ESQL variables
ESQL variables can be described as external variables,
normal variables, or shared variables; their use is
defined in the DECLARE statement.
Types of variable
External
External variables
(defined with the EXTERNAL keyword) are also known as user-defined properties (see User-defined
properties in ESQL). They exist for the entire lifetime of a message flow
and are visible to all messages that pass through the flow. You
can define external variables only at the module and schema level. You can modify their
initial values (optionally set by the DECLARE statement) by using the Message
Flow editor, or at deployment time, by using the Broker Archive editor.
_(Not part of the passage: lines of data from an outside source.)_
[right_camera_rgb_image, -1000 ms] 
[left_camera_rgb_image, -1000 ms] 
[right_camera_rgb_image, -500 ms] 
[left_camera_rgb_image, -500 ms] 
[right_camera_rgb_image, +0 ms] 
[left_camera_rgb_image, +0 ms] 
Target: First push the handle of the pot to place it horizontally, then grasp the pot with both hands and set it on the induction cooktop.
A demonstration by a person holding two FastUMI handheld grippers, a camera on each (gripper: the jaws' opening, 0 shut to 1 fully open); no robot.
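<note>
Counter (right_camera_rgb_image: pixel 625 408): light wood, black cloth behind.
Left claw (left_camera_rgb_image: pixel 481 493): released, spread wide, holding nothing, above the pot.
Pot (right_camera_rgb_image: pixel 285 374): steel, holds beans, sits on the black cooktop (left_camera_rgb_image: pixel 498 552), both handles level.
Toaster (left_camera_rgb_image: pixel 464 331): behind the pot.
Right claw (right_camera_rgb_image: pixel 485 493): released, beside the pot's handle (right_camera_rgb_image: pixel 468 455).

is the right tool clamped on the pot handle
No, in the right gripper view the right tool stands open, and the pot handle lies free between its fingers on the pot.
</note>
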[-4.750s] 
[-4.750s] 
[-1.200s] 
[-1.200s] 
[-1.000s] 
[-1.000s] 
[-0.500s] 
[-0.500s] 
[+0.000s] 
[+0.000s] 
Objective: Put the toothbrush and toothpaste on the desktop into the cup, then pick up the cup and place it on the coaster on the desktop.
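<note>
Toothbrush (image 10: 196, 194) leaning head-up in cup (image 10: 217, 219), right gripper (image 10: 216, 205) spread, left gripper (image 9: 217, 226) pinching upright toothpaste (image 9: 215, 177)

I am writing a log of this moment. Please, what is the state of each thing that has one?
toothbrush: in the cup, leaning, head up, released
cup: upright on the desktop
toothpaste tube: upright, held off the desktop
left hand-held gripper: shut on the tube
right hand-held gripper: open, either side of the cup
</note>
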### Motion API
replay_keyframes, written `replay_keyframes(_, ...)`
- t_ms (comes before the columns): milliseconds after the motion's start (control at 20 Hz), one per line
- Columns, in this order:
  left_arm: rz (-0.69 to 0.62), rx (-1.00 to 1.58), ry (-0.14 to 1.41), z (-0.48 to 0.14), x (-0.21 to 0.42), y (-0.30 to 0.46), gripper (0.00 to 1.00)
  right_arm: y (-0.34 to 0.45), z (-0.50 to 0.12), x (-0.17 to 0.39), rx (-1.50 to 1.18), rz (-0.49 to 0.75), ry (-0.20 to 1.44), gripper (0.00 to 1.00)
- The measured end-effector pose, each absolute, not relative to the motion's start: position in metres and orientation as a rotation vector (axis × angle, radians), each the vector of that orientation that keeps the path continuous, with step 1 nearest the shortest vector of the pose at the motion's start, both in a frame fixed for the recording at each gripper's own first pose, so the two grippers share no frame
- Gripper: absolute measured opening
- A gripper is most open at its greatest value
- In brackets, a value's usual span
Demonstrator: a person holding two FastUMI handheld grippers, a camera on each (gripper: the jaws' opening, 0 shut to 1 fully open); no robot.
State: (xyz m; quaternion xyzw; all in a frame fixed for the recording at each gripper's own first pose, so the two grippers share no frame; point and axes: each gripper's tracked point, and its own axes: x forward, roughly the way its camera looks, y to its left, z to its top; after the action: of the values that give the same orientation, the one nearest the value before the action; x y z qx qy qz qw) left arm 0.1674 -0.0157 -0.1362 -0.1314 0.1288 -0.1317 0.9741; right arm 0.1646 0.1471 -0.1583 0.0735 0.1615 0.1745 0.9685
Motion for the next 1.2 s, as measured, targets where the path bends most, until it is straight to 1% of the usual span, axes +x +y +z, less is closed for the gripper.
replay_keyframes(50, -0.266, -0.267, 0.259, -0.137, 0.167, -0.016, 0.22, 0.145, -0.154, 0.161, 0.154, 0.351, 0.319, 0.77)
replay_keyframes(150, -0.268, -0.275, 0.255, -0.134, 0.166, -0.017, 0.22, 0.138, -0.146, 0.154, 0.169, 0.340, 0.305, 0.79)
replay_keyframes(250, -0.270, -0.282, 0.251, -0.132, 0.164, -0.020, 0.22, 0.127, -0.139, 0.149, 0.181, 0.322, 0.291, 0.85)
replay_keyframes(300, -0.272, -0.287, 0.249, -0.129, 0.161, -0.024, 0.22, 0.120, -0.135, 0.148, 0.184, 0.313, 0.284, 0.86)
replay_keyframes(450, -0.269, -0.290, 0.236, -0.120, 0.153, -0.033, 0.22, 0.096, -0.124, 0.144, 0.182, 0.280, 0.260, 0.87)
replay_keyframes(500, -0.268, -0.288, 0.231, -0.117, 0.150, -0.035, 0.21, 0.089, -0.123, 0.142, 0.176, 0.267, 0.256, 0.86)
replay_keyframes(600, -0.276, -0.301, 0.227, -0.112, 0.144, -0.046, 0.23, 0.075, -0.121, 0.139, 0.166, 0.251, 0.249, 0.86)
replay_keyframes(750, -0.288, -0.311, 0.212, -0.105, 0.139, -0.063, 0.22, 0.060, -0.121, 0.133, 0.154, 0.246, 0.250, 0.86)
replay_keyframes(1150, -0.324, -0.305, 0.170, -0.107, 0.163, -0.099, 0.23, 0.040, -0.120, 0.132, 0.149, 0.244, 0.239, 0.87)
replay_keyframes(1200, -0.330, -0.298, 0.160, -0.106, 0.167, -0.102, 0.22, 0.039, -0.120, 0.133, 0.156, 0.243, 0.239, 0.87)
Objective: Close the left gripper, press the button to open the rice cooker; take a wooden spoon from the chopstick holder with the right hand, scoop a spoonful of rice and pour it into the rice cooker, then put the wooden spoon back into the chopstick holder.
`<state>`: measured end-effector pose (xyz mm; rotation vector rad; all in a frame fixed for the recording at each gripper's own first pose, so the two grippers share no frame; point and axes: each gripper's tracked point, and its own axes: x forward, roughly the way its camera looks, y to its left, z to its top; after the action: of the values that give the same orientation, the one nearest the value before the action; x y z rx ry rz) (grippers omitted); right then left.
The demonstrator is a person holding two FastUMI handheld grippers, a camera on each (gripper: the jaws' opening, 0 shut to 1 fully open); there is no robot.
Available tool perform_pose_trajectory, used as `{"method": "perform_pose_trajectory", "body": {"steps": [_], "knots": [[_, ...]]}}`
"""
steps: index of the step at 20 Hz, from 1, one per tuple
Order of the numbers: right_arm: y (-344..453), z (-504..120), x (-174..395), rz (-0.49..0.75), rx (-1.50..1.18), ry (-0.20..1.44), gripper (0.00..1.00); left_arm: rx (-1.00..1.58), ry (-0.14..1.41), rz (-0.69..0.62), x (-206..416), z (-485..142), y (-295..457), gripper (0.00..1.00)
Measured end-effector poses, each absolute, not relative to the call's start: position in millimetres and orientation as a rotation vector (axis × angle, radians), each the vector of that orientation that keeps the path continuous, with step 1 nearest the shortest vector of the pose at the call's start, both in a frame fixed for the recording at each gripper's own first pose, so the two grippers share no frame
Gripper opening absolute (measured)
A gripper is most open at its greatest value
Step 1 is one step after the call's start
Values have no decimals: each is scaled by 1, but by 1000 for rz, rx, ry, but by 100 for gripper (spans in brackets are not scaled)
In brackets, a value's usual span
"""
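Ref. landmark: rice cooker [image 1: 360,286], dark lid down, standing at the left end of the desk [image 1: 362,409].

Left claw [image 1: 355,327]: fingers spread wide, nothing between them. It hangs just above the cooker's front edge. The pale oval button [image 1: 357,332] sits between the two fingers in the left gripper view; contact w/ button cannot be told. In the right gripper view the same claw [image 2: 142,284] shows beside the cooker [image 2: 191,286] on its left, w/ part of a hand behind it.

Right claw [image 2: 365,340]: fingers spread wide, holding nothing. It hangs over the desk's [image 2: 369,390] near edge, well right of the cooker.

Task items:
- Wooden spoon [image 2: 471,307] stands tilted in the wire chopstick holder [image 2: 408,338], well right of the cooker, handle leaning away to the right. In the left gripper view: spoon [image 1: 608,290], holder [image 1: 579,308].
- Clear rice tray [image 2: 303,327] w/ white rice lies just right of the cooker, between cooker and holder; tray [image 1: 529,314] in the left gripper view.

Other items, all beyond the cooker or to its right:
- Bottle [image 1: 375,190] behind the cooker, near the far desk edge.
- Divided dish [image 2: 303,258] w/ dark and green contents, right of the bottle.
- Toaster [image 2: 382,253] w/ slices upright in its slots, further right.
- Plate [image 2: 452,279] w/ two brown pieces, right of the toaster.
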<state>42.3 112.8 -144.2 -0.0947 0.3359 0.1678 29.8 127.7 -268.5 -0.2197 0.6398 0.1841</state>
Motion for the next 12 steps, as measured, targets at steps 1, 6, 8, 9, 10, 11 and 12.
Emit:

You can query and set the values of user-defined properties at run
time by using the Configuration Manager Proxy (CMP). For more information, see Setting
user-defined properties at run time in a CMP application.
Normal
Normal variables
have a lifetime of just one message passing through a node. They are visible to
that message only. To define a normal variable,
omit both the EXTERNAL and SHARED keywords.
Shared
Shared variables
(defined with the SHARED keyword) can be used to implement an in-memory cache
in the message flow; see Optimizing
message flow response times. Shared variables
have a long lifetime and are visible to multiple messages that pass through the
flow; see Long-lived
variables. They exist for the lifetime of the execution group process, the
lifetime of the flow or node, or the lifetime of the node's SQL that declares
the variable (whichever is the shortest). They are initialized when the first
message passes through the flow or node after each broker startup.
See also the ATOMIC option of the BEGIN
... END statement. The BEGIN ATOMIC construct is useful when a number of
changes have to be made to a shared variable and when it is important to
prevent other instances seeing the intermediate states of the data.